The big beasts of the media industry such as The Wall Street Journal and The New York Times are bowing to the inevitable and setting up bespoke custom content studios to work with their commercial partners on native advertising projects.

They are insistent that the teams that work on these custom projects are completely separate to their main newsrooms, but the actual content integrates seamlessly within the websites’ main feed, albeit clearly labeled as sponsored.

At SXSWi, Social@Ogilvy gathered a group of representatives from these big media beasts to discuss "Native Uprising: Is Content the New Advertising?" and the issues this new paradigm raises. The mainstream media folks were joined by Stephanie Losee, managing editor at Dell, who is leading the content charge from the in-house brand point of view.

Mark Howard, chief revenue officer at Forbes, explained how the magazine publisher has been working on native advertising since 2010 through its Brand Voice initiative, describing the process as a "re-architecture journey."

"For great ads to exist there have to be natural gaps in the content," said Howard. "Natural breaks are the opportunity." He bullishly added that the integration of branded content in streams "gives us the chance to change the business model."

Dell was the first native advertiser on The Times’ new custom content platform and Losee, formerly a journalist at Fortune and PC Magazine, explained her mission was to "take Dell from being a leading social media company to be a leading media company."

She says branded content is much more than just "lists and quizzes," highlighting compelling activations such as news you can use, infographics, and tips and tricks. She believes native advertising and branded content "gives journalists a chance to live" and that they have "moved where the money moved."

Losee added that those budgets are coming from outbound marketing spend, not inbound. "It typically starts with a media buy then goes through to the global communications function for the content," she said, emphasizing that this was the pot of money marketers and their media partners were dipping into.

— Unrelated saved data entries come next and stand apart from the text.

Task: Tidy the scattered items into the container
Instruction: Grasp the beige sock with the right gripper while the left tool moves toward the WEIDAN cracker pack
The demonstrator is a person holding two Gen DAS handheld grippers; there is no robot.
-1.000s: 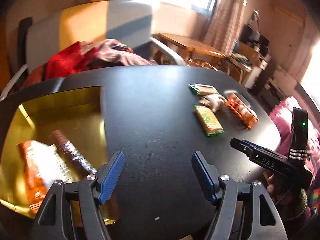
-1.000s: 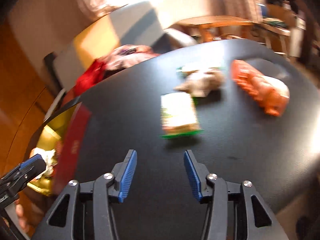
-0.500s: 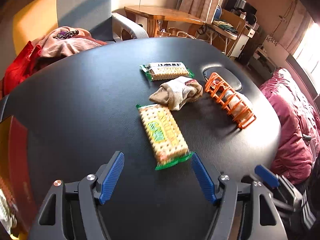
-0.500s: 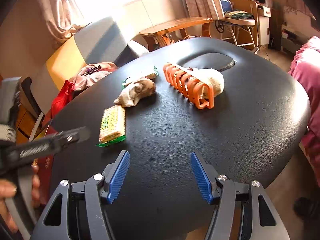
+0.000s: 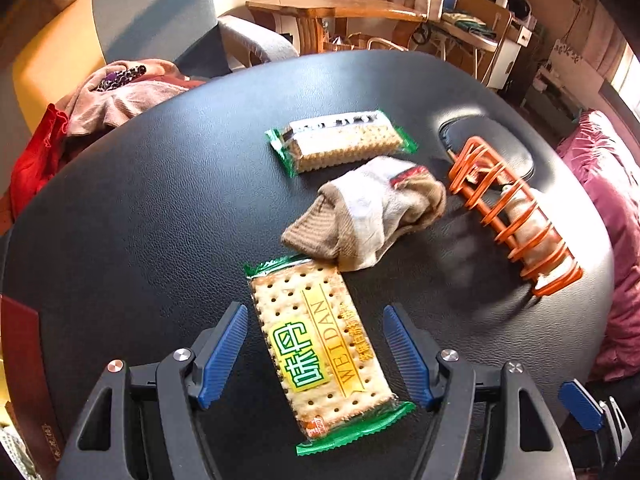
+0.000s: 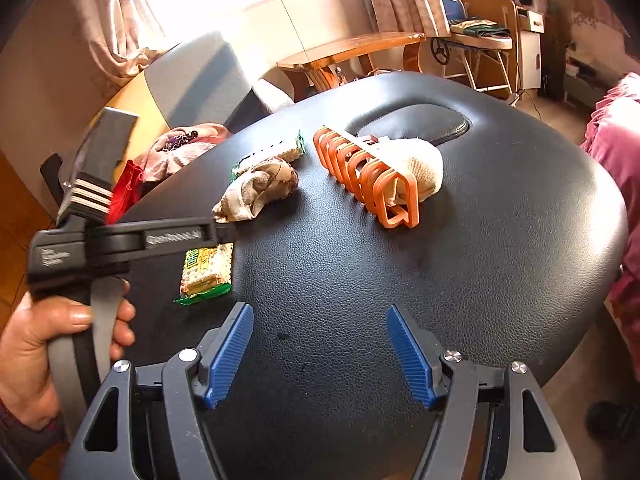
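Note:
A green-edged cracker packet (image 5: 324,352) lies on the black table (image 5: 140,240), between the open fingers of my left gripper (image 5: 316,356), which do not touch it. Beyond it lie a beige sock (image 5: 368,216), a second cracker packet (image 5: 340,146) and an orange wire rack (image 5: 516,216) with a sock stuffed inside. The red container edge (image 5: 20,352) shows at the far left. My right gripper (image 6: 320,354) is open and empty above bare table near the front edge. In its view the left gripper body (image 6: 120,240) covers part of the near packet (image 6: 206,270); the rack (image 6: 368,176) and the sock (image 6: 260,190) sit beyond.
A chair with piled red and pink clothes (image 5: 80,112) stands behind the table's far left. A wooden side table (image 5: 328,8) and shelves are in the background. A pink cushion (image 5: 612,216) lies past the right edge. An oval recess (image 6: 416,124) dents the tabletop behind the rack.
My left gripper swung right from the gold-lined container to the scattered items and closed in over the near cracker packet. My right gripper drew back to the table's front right. Both stayed open.

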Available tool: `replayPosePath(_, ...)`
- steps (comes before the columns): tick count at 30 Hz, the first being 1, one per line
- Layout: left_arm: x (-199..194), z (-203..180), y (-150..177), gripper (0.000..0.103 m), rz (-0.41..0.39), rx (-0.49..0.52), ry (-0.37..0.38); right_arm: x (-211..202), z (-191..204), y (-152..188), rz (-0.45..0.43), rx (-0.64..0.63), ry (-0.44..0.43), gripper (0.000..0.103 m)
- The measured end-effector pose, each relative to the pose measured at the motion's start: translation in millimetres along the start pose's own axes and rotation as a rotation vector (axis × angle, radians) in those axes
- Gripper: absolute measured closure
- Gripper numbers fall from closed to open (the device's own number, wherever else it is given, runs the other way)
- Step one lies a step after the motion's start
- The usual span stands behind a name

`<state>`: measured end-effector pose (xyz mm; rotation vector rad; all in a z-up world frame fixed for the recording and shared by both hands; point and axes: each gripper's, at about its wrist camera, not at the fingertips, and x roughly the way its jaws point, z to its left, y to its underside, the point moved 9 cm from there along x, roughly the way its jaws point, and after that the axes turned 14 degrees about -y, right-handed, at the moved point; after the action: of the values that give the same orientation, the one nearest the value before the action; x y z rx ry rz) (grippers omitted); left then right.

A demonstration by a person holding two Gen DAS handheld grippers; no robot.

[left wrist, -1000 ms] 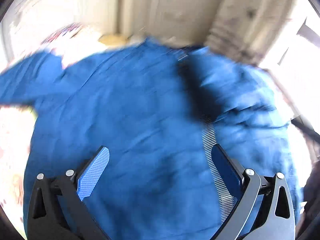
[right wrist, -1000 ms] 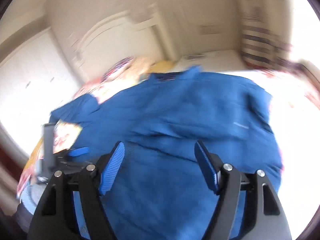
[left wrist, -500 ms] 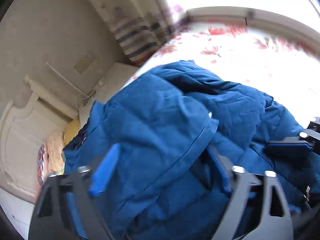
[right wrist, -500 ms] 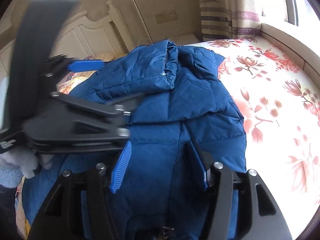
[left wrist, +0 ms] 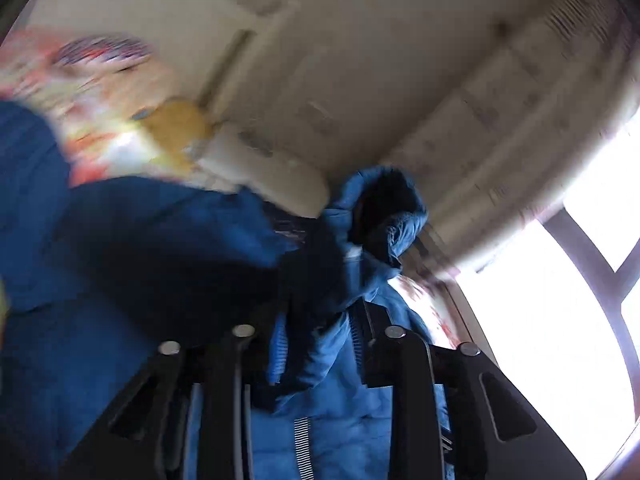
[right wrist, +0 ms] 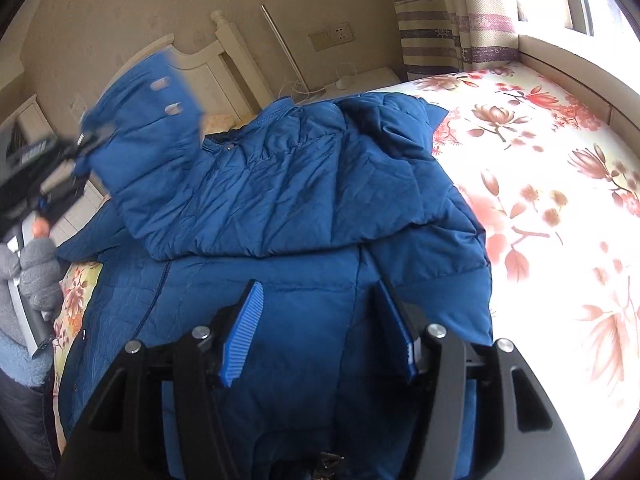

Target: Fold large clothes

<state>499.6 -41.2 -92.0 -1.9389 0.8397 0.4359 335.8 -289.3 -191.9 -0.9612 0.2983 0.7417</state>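
A blue puffer jacket lies spread on the floral bed sheet, one part folded over its body. My left gripper is closing its jaws on a bunch of the jacket's fabric. In the right wrist view that left gripper sits at the far left and holds a sleeve end with snap buttons up off the bed. My right gripper hovers open over the jacket's lower part, with its pads clear of the cloth.
A white headboard, a wall socket and a striped curtain stand behind the bed. The window ledge runs along the right. A hand in a grey fleece sleeve is at the left edge. Pillows lie near the headboard.
The left gripper has narrowed onto jacket fabric and swung away to the left and upward, lifting the sleeve end. The right gripper has stayed over the jacket's lower part.
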Motion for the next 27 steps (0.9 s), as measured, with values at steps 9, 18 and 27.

Sebastian Tomich, VP, advertising at The New York Times, conceded that "there isn’t naturally a place in the consumer’s heart for branded content – they have to be helped to discover it." He added that who owns the process in terms of media, advertising, or PR hasn’t settled down yet, but that it would do so over the next two years.

But despite the precedent set by the likes of Nissan and Coca-Cola, which have set up in-house newsrooms and studios, Losee is adamant brands don’t necessarily want to replace mainstream media, because it is so difficult and expensive – rather, they want to work with them and "lean on the resources of these established [media] players."

"Trust me, we don’t want to build out a newsroom within a brand," she said. "We want to use their [media’s] assets to write stories through a separate unit."

The Times has set up a commercially driven content studio, totally separate to the main newsroom, and has worked with around five native advertising partners so far, including a piece for United Airlines about how it flew the equipment for the athletes to the Winter Olympics in Sochi, which went down well with the Gray Lady’s readers.

The panelists summarized it thus: "Readers don’t have a negative view about [any] content – it just has to add value to their life."